## **Stock Price Prediction - NIFTY 50**

### **Notebook 07: Deep Learning I (ANN and LSTM Basics)**

[![Python](https://img.shields.io/badge/Python-3.8%2B-blue)](https://www.python.org/) [![TensorFlow](https://img.shields.io/badge/TensorFlow-2.10%2B-orange)](https://tensorflow.org/) [![Keras](https://img.shields.io/badge/Keras-Latest-red)](https://keras.io/) [![License: MIT](https://img.shields.io/badge/License-MIT-yellow.svg)](https://opensource.org/licenses/MIT)

---

**Part of the comprehensive learning series:** [Stock Price Prediction - NIFTY 50](https://github.com/prakash-ukhalkar/stock-price-prediction-nifty50)

**Learning Objectives:**
- Implement fundamental deep learning architectures (ANN and LSTM) for financial prediction
- Apply neural networks to capture dynamic and chaotic market patterns
- Compare tabular vs sequential modeling approaches on same dataset
- Establish deep learning baselines for advanced architectures
- Understand temporal dependency modeling with LSTM networks

**Dataset Scope:** Apply deep learning to feature-engineered data and sequential price patterns. Compare ANN and LSTM approaches.

---

* This notebook begins the Deep Learning phase of the research, which is essential for capturing the **dynamic, inconsistent, and chaotic** nature of the stock market. We implement two fundamental architectures cited in the literature: 
 
  1.  A standard **Artificial Neural Network (ANN)**, treating the input features (TAs, Lags) as a static tabular problem.
  
  2.  A foundational **Univariate Long Short-Term Memory (LSTM)** network, designed to learn temporal dependencies using sequential price data. 

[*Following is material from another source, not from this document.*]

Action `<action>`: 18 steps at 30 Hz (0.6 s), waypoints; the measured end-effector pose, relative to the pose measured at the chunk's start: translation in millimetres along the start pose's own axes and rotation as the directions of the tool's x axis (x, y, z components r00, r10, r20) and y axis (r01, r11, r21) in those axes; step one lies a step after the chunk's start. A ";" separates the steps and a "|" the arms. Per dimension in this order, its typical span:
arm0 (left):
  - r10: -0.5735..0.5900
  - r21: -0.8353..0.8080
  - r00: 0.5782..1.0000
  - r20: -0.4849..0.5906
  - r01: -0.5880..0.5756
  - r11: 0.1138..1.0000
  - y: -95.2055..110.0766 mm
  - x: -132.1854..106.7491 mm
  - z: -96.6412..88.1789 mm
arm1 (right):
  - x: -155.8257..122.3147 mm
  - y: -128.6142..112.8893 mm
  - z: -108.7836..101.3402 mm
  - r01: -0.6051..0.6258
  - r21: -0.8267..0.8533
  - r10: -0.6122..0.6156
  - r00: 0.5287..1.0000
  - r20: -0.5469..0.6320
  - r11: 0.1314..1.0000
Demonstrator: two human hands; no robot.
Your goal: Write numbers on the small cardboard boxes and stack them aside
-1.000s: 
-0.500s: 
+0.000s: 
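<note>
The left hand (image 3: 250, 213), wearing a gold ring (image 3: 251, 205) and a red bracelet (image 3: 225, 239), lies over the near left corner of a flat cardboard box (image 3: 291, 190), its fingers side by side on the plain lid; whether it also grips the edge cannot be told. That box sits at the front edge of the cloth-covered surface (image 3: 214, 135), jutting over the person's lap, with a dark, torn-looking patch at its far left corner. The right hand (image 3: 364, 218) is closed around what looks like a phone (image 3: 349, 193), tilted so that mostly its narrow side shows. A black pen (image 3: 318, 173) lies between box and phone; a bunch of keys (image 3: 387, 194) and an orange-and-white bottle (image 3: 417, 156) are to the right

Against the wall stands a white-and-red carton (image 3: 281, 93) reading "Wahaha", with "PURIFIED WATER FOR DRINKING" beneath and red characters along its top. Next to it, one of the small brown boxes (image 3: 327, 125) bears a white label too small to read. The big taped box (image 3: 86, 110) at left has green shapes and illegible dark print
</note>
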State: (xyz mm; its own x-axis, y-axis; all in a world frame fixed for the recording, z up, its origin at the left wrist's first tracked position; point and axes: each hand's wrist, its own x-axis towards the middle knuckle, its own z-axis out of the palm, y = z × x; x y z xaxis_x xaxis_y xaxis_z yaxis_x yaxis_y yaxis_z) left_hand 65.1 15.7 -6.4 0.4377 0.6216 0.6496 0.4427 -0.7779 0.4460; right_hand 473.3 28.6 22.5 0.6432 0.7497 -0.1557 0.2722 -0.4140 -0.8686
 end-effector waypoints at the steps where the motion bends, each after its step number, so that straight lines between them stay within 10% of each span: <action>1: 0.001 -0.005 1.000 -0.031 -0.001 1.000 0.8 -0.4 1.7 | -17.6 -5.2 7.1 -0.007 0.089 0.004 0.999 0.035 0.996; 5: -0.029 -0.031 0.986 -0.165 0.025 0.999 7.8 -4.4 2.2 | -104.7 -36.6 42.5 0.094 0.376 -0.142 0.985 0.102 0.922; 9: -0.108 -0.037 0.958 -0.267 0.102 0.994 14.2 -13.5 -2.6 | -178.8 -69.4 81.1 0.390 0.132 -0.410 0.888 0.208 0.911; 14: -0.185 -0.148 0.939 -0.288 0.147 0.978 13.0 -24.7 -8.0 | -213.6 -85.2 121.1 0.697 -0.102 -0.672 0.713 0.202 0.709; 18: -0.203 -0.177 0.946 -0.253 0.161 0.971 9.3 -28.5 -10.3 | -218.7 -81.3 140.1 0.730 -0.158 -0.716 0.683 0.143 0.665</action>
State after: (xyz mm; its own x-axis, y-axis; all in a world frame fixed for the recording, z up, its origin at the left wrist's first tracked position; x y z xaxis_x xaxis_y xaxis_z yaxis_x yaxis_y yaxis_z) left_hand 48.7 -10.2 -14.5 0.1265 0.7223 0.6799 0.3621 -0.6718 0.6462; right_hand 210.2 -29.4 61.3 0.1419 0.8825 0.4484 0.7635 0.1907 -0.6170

* Both models predict the next day's **Log Return**.

## 1. Setup and Data Loading

We load the feature-engineered training data (`nifty50_train_features.csv`) and the raw test data (`nifty50_test.csv`). We use **TensorFlow/Keras** for building and training the neural networks.

In [4]:
# Cell 1: Import Libraries
import pandas as pd
import numpy as np
import os
import ta # Re-imported for feature manipulation if needed
from sklearn.preprocessing import MinMaxScaler
from sklearn.metrics import mean_squared_error, mean_absolute_error
from tensorflow.keras.models import Sequential
from tensorflow.keras.layers import Dense, LSTM, Dropout, InputLayer
from tensorflow.keras.callbacks import EarlyStopping

# Define Paths
TRAIN_FEATURES_PATH = '../data/processed/nifty50_train_features.csv'
TEST_DATA_PATH = '../data/processed/nifty50_test.csv'
MODEL_RESULTS_PATH = '../models/dl_model_results.csv' # New results file for DL models
ML_RESULTS_PATH = '../models/ml_model_results.csv' # For consolidation

# Load data
df_train = pd.read_csv(TRAIN_FEATURES_PATH, index_col='Date', parse_dates=True)
df_test = pd.read_csv(TEST_DATA_PATH, index_col='Date', parse_dates=True)

TARGET_COL = 'Log_Return'
print(f"Training Data loaded. Shape: {df_train.shape}")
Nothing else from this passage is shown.